WORK INSTRUCTIONS:
Repeat exactly, please, the lines that begin at the start of the listing and end at the line holding "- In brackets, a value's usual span".

START DATA SEGMENT

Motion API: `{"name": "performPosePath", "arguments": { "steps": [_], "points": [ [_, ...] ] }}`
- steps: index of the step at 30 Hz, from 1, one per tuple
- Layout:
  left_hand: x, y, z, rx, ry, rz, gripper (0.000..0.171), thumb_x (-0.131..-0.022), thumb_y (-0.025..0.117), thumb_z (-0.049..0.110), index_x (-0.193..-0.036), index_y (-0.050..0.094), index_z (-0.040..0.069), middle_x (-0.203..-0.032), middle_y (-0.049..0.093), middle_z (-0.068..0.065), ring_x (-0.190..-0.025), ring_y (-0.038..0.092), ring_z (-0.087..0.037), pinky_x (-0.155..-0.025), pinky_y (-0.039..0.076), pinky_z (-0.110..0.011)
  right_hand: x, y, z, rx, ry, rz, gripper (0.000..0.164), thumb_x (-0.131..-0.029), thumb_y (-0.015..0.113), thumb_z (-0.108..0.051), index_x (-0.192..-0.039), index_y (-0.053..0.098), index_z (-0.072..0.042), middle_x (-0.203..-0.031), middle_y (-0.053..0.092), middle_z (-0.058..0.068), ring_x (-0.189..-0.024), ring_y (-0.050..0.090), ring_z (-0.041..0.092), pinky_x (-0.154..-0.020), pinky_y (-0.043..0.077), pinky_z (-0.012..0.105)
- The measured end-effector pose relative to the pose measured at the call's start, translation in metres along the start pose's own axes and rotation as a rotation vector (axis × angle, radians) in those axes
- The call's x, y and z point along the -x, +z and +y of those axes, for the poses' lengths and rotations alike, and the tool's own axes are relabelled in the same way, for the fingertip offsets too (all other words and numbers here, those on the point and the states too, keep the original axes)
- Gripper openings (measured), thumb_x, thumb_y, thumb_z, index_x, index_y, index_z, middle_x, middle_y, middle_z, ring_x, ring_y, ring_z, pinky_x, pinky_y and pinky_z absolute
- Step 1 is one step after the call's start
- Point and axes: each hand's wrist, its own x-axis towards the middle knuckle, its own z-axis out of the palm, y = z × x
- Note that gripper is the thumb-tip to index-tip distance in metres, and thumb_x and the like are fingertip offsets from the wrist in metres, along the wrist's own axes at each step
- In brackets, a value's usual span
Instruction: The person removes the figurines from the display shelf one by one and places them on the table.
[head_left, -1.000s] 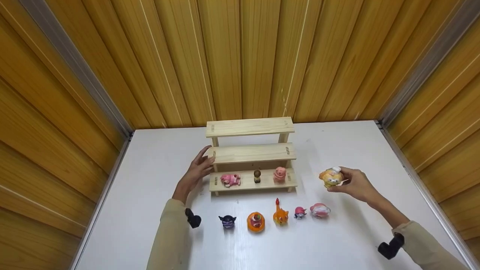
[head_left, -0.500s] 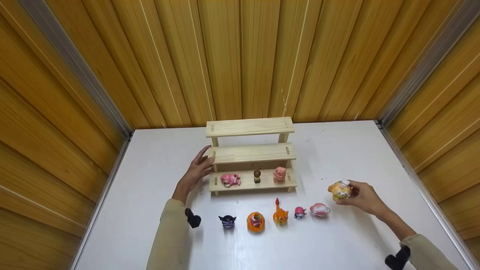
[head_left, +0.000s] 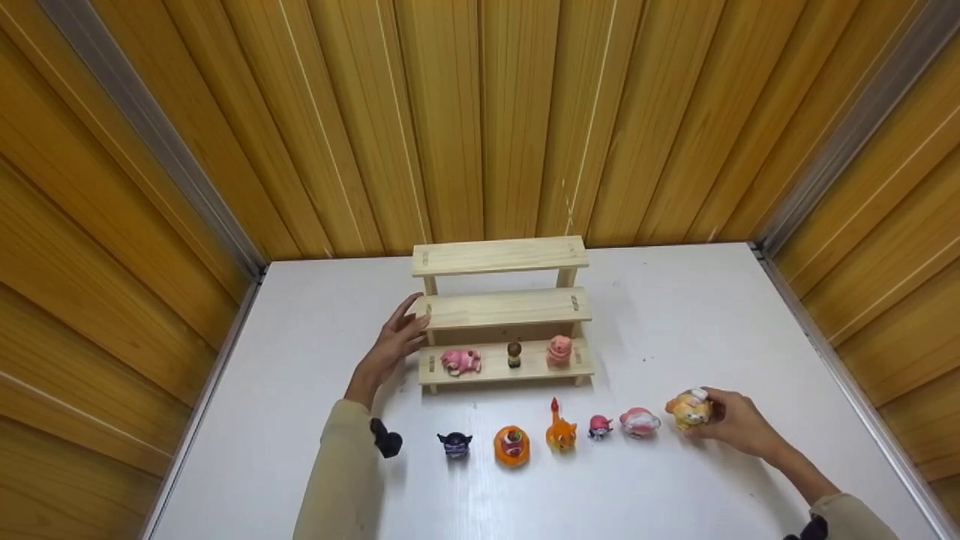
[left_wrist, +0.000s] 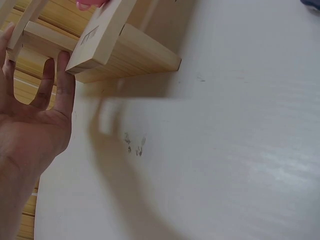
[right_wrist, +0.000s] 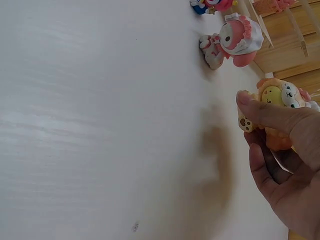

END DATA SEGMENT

THE ANSWER:
Motion API: `{"name": "performPosePath", "arguments": { "steps": [_], "points": [ [_, ...] ] }}`
- steps: index of the step at 30 Hz, from 1, one per tuple
- Layout:
  left_hand: x, y, z, rx, ry, rz, gripper (0.000..0.171), thumb_x (-0.131..-0.022), thumb_y (-0.025..0.117), thumb_z (-0.049..0.110), index_x (-0.193..-0.036), index_y (-0.050..0.094), index_z (-0.040..0.069), middle_x (-0.203..-0.032), middle_y (-0.049..0.093), middle_z (-0.068..0.065), ring_x (-0.190..-0.025), ring_y (-0.038..0.092), ring_z (-0.087..0.037), pinky_x (-0.155..-0.025), pinky_y (-0.039..0.076), pinky_z (-0.110..0.011)
  right_hand: x, y, z, rx, ry, rz, gripper (0.000..0.164), thumb_x (-0.131..-0.029), thumb_y (-0.015..0.113), thumb_z (-0.108..0.051), index_x (-0.192..-0.039), index_y (-0.053..0.098), index_z (-0.072..0.042), middle_x (-0.203..-0.031), middle_y (-0.053..0.092), middle_z (-0.058..0.068), ring_x (-0.189..-0.024), ring_y (-0.050..0.090), ring_z (-0.041..0.092), pinky_x (-0.154..-0.020), pinky_y (-0.043..0.077), pinky_z (-0.012..0.105)
- The measured end-effector pose relative to the pose measured at the call's start, translation in metres along the start pose's own axes and rotation as a rotation vector (axis × angle, radians) in those axes
- The call's x, y and z point along the -x, +z and +y of those axes, for the poses' lengths and rotations alike, and the tool's own axes are relabelled in the same way, for the fingertip offsets too (all other words and numbers here, those on the point and the states too, keep the original axes)
- Gripper openings (measured), thumb_x, thumb_y, thumb_z, index_x, index_y, index_z, middle_x, middle_y, middle_z, ring_x, ring_y, ring_z, pinky_x, pinky_y and pinky_z absolute
- Step 1 is one step after the call's start
- Point and axes: each hand's wrist, its own x-axis towards the middle knuckle, its own z-axis out of the palm, y = z × x
- Note that gripper is the thumb-tip to index-tip distance in metres, and thumb_x and the like are fingertip offsets from the wrist in metres, along the wrist's own axes at each step
- In brackets, a value's usual span

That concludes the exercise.